B.V1 = B.V - mean(B.V)
lm(logL ~ B.V1)


	Always centre the explanatory variables before performing regression analysis. This does not apply to the response variable.

Time series analysis

Many data sets are collected over a period of time, and the temporal evolution of the figures is often of fundamental interest. Such a data set is called a time series and analysis of time series data forms a major branch of statistics. As an example we shall consider a part of the Wolfer sunspot data set which gives the monthly averages numbers of sunspots from 1749 to 1983. This data set is already part of R, but we shall load it from outside in order to explain some points.


dat = read.table("sspot.dat",head=T)
names(dat)
attach(dat)
sspot
length(sspot)

Next we shall plot the time series


plot(sspot,ty="l")

Notice how the time axis is labelled with indices instead of time. We would prefer to see that axis labelled with years. For this we need to tell R that sspot vector is actually monthly time series starting from Jan, 1749.


sspot = ts(sspot,freq=12,start=c(1749,1))

The ts function creates a time series object in R. The freq=12 means every 12 observations form a time unit (a year in our case). This establishes two units of measurements, the main unit (year) consisting of 12 subunits (months). Each observation is for a subunit.

The series starts at Jan, 1749. So the starting unit is 1749, and starting subunit is 1.

Let us plot the time series again.


plot(sspot)

This looks like a more reasonable thing! One important aspect of any time series is whether it contains any periodic pattern. The regular ups and downs in the graph suggests such a pattern and we want to determine the period using Fourier analysis, which is basically like spectroscopy of the data.


sp = spectrum(sspot,plot=F)
names(sp)

We shall need the freq and spec fields only.

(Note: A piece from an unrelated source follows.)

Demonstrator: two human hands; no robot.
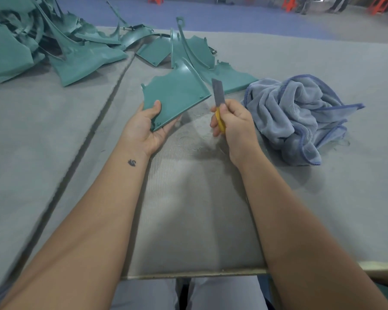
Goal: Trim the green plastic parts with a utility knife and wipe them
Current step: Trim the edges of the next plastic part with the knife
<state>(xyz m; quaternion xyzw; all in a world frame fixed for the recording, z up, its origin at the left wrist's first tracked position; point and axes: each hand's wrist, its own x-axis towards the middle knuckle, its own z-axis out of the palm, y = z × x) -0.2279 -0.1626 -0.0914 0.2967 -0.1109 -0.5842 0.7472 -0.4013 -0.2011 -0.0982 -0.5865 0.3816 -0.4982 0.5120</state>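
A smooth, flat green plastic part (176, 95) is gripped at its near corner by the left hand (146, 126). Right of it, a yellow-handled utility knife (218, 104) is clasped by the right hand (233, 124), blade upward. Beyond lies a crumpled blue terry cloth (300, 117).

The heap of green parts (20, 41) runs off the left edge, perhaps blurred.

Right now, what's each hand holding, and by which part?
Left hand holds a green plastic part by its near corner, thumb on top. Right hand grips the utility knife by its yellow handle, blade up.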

plot(sp$freq,sp$spec,ty="l")

This is the graphical representation of the spectrum. The horizontal axis gives the colour and the vertical axis gives the brightness of the line. Indeed, if we interpret the frequency range as the visible colours then the plot just obtained corresponds to the following spectrum

A visual spectrum

We can see that only a single frequency is present dominantly. We shall find the period (i.e., the reciprocal of the frequency) associated with it.


index = which.max(sp$spec)
1/sp$freq[index]

The answer is in the main unit of the time series (i.e., years in our example). So we conclude that the number of sunspots repeat periodically approximately every 11 years.